Oncelikle mutlaka kendimize karsi durust olmamiz gerekir. Ne istedigimizin, nelere yetkin, nelerde yetersiz oldugumuzun muhasebesini cok iyi yapiyor olmaliyiz. Kendi kisisel algimiza tekrar tekrar bakmamiz gerekiyor.

***Kisisel notlar almak guzel bir baslangic olabilir
- Yururken, araba kullanirken, spor yaparken, toplanti sirasinda, calisirken kisacasi heran 1-2 saniye kendimize donup icinde bulundugumuz ruh halini kagida dokmek bir nevi kisisel yuzlesme mecrasi saglayabilir (ozellikle geriye donup bu notlari okurken)

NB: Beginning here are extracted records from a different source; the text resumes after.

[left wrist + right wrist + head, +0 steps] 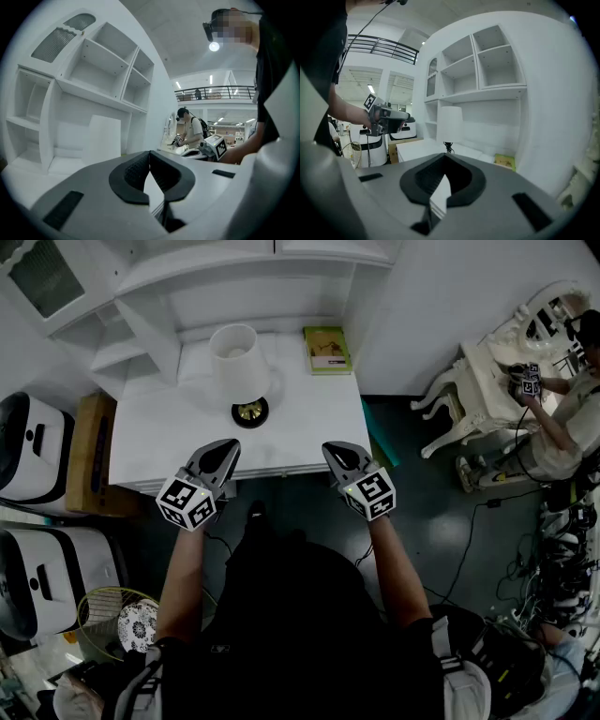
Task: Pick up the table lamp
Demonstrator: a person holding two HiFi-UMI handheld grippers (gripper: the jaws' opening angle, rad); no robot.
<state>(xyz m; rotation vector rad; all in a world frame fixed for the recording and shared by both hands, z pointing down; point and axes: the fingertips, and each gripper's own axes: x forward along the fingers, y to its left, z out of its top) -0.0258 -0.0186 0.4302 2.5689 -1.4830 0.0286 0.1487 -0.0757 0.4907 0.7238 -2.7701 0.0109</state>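
On the white desk [309, 418], table lamp [239, 367] stood upright, untouched. Left gripper [220, 454] sat at 7 o'clock off the lamp base, jaws closed, empty. Right gripper [339, 454] at 4 o'clock, jaws closed, empty. Green book [327, 350] at lamp's 2 o'clock.

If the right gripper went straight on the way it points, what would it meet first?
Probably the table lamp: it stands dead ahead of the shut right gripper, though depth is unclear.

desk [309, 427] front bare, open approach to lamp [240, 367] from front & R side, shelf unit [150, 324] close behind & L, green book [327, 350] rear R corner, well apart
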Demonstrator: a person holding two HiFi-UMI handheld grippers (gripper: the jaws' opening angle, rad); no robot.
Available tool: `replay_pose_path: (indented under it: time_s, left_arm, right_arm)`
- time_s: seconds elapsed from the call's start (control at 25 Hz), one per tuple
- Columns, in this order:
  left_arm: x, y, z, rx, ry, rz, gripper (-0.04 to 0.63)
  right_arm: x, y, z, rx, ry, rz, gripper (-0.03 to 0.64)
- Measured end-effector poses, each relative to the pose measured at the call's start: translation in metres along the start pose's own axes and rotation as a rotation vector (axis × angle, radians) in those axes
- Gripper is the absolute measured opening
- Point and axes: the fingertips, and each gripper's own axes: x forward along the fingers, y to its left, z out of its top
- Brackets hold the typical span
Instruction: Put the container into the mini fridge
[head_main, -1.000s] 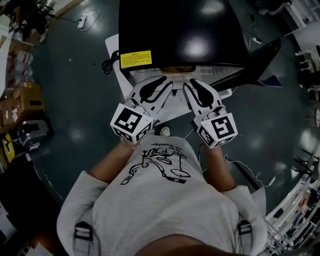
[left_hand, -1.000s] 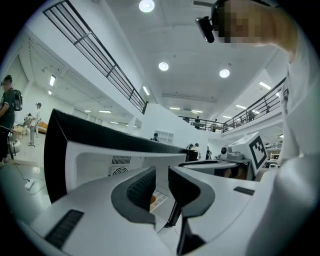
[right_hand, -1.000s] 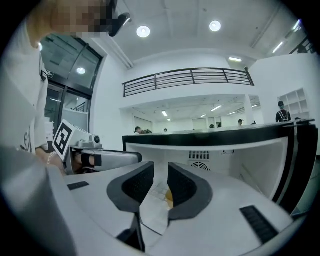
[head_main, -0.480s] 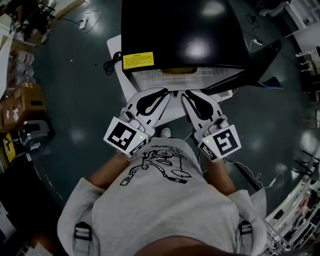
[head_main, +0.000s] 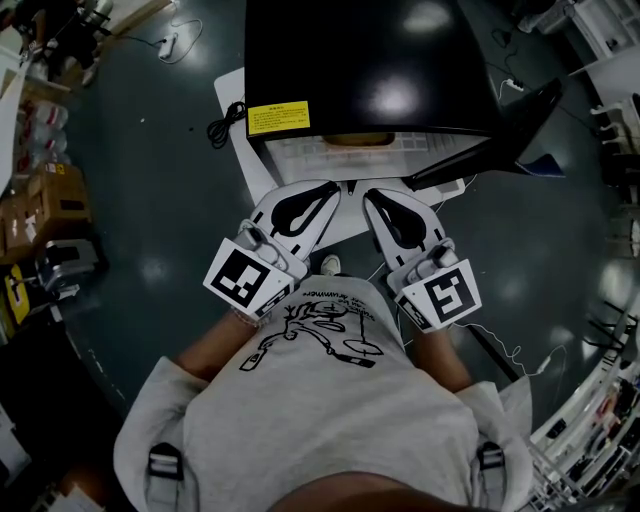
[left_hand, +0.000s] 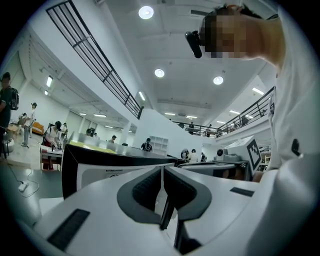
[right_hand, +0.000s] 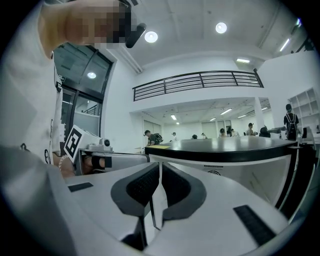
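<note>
The black mini fridge (head_main: 370, 60) stands on the floor in front of me, its door (head_main: 500, 130) swung open to the right. Just under the top's front edge, a pale container (head_main: 355, 142) with an amber patch sits inside the opening. My left gripper (head_main: 335, 188) hovers in front of the opening, jaws closing to a touch with nothing between them (left_hand: 163, 167). My right gripper (head_main: 368, 192) is beside it, shut and empty (right_hand: 160, 164). Both tips sit a little short of the container. The fridge also shows in the left gripper view (left_hand: 100, 160) and the right gripper view (right_hand: 235, 150).
A white mat (head_main: 228, 90) lies under the fridge, with a coiled black cable (head_main: 215, 128) at its left corner. Cardboard boxes and gear (head_main: 45, 200) line the left side. A thin white cable (head_main: 500, 350) trails on the floor at right. People stand far off in the hall.
Both grippers have drawn back from the fridge opening toward my body, and their jaws have come together from partly open.
</note>
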Motion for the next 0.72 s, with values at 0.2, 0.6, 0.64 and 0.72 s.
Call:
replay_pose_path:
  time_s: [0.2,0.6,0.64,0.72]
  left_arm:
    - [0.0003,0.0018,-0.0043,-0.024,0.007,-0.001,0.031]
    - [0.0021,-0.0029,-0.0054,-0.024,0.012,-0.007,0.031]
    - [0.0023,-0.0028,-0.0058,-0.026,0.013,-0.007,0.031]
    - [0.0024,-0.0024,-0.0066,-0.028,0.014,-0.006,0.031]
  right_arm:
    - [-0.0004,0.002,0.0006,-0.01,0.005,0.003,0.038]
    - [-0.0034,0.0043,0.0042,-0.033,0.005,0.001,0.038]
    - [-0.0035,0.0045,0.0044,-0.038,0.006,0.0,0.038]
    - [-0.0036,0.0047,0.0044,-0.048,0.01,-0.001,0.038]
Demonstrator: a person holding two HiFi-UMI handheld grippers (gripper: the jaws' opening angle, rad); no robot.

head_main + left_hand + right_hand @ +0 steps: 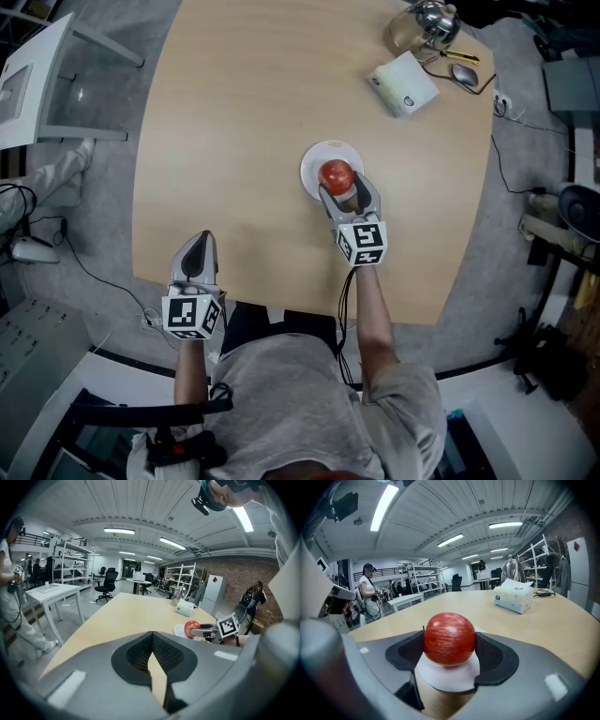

***Uygun olan her an kendimizi dinlemek
- Komik gelebilir ama kanimca insanin en az dinledigi canli kendisidir. Kendisini hak ettigi anlamda dinlemeyi basaranlar onemli kazanimlar saglayabilir.

*** Kendimizle konusmak
- Kendini dinlemekten farkli olarak, kendi kendimiz ile konusmak etkili bir sohbete donusebilir. Zira kendi sesimizi duymamiz farkindaligimiz artiracaktir ve kendimize karsi daha durust olmamizi saglayacaktir. (kendi kendisiyle konusmanin delilik ile ozdeslestirildigi sosyal baski belki bizi bu sohbette daha az civimaya itecektir)

Son olarak, baskalarinin bizimle ilgili algisini kesinlikle goz ardi etmemek gerekiyor. Bizim disimizdaki bireylerin bizimle ilgili algilarini olcup tartarak (bakiniz KSS modeli) onemli sonuclara varabiliriz.

Bu ikisinin iyi bir hipriti anlamli aynalar haline gelerek bizi makbul bireyler olabilme yolculugumuzda zenginlestirecektir.

2 yorum:

emelo dedi ki...

Bu self-mirroring fikir olarak harika da uyguluamasi biraz zor. Kisinin kendini elestirebilmesi, objektif olarak kendini degerlendirmesi cok zor. O yuzden insan hep baskalarindan takdir veya elestiri bekliyor ki bir durum kontrolu yapabilsin. Bir de cognitive dissonance denen bir sey var ki, onun yuzunden kendi hatalarimizi hep dis etkenlerle acikliyor ve zeytinyag misali uste cikiveriyoruz ademoglu/kizi olarak..

Ama fikir olarak katiliyorum. Bu self-mirroring'i yapabilmenin en iyi yolu evlenmek bence. Esler, hele de cicim aylari gecmisse, birbirini en acik ve net bicimde gorup elestirebiliyorlar. Asil marifet ise elestiriyi alip kendine ders cikarabilmek - ki bu da gercekten zor..

TALAT KÖKSAL dedi ki...

Bayağı felsefi konulara girmişşin.Bazen (bilhassa uyuyamadığım zamanlarda)bende düşünüyorum.Bu dünyada ne yaptım.Ne kadarı doğru ne kadarı yanlış.Doğrulardan ilham yanlışlardan ders alabildimmi?Çoğu zaman "adam sende"cilikten kurtulamadğımızı görüp üzülüyorum.Belkide hayat şartları bizi bu hale getirdi.(Bu arada bir maazeretin arkasına sığındım.)İnsanoğlu egolarından kurtulup adam sendecilik huyundan vazgeçtiği anda dünyadaki sorunların çoğunun çözüleceğini görmek için kahin olmaya gerek kalmayacak.Neyse bende fazla felsefe yaptım herhalde.Herkesin SELF-MİRRORİNG'kendi üzerinde hakkıyla uygulamasını diliyor yazılarının devamını bekliyorum.